- _Exercise aim_:
In the material below, the lines from the one containing "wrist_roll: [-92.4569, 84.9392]" through the one containing "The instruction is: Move" are to be given again exactly, ends included, and no others.

- _Data shown_:
======

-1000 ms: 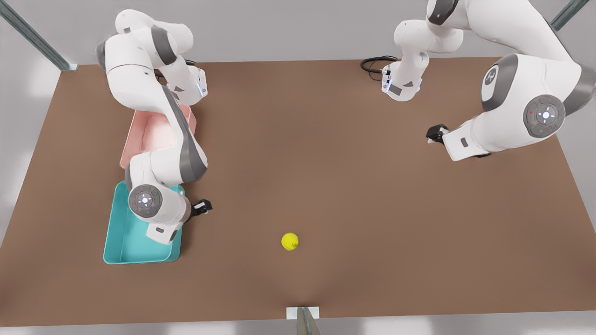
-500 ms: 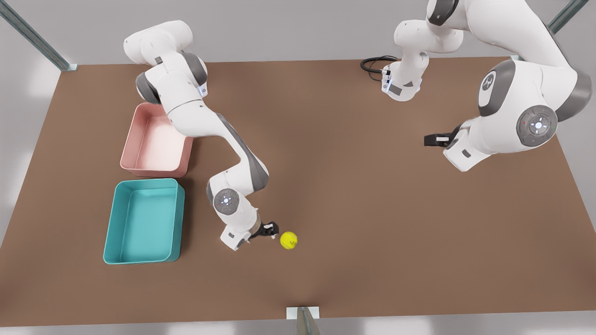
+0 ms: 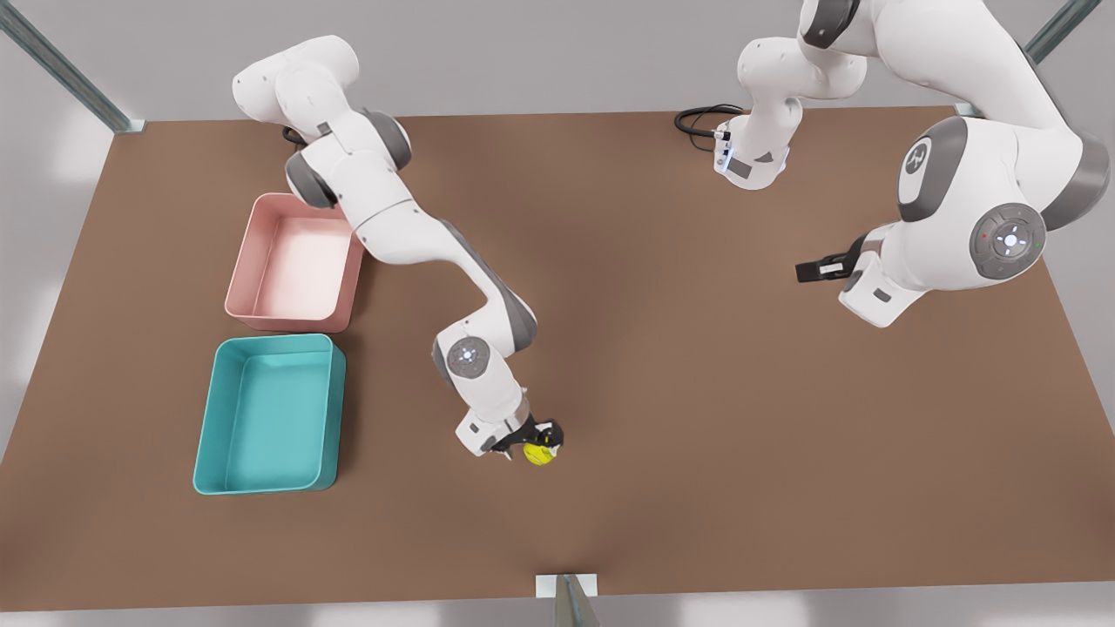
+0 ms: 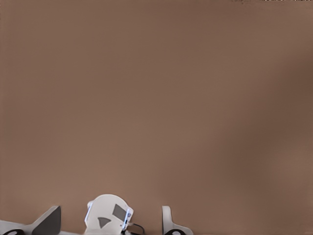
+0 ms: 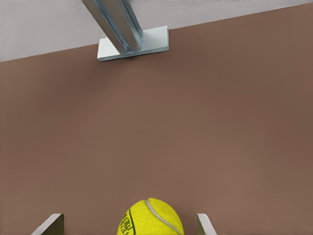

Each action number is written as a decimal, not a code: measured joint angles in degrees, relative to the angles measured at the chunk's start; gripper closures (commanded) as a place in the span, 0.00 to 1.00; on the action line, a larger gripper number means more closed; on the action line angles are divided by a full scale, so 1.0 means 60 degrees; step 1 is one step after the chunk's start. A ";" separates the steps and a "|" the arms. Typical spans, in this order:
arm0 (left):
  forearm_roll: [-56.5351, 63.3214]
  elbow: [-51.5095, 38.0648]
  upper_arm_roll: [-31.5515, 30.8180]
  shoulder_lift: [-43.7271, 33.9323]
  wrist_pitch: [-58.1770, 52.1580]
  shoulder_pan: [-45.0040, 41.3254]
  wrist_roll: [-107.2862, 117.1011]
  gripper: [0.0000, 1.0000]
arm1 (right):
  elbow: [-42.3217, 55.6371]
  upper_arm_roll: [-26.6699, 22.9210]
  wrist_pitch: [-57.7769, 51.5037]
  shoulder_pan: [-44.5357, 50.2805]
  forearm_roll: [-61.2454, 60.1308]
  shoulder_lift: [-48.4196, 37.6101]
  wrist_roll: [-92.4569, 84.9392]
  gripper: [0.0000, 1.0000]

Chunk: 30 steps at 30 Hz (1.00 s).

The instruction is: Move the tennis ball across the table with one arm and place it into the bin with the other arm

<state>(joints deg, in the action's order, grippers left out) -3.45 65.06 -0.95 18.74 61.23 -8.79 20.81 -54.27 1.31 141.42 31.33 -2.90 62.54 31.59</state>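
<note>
The tennis ball [image 3: 538,454] lies on the brown table [image 3: 662,366] near its front edge, right of the teal bin [image 3: 207,418]. My right gripper [image 3: 542,440], on the arm at the front view's left, is lowered over the ball and open. In the right wrist view the ball [image 5: 151,219] sits between the two fingertips [image 5: 49,224], with a gap on each side. My left gripper [image 3: 803,271], on the arm at the front view's right, hovers open and holds nothing, far from the ball. Its fingers [image 4: 49,221] stand apart in the left wrist view.
A pale pink tray [image 3: 292,261] stands just behind the teal bin. A black cable [image 3: 697,117] loops by the far arm base [image 3: 751,157]. A metal post on a bracket [image 3: 566,585] stands at the table's front edge, close to the ball.
The right arm swung away from above the teal bin to the ball and lowered its open gripper around it. The left arm shifted only slightly. The ball stayed in place.
</note>
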 measured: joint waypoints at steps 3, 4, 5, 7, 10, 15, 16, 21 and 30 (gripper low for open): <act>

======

- _Answer box_:
  wrist_roll: [-92.4569, 84.9392]
  gripper: [0.0000, 1.0000]

Chunk: 30 steps at 30 Hz (1.00 s).

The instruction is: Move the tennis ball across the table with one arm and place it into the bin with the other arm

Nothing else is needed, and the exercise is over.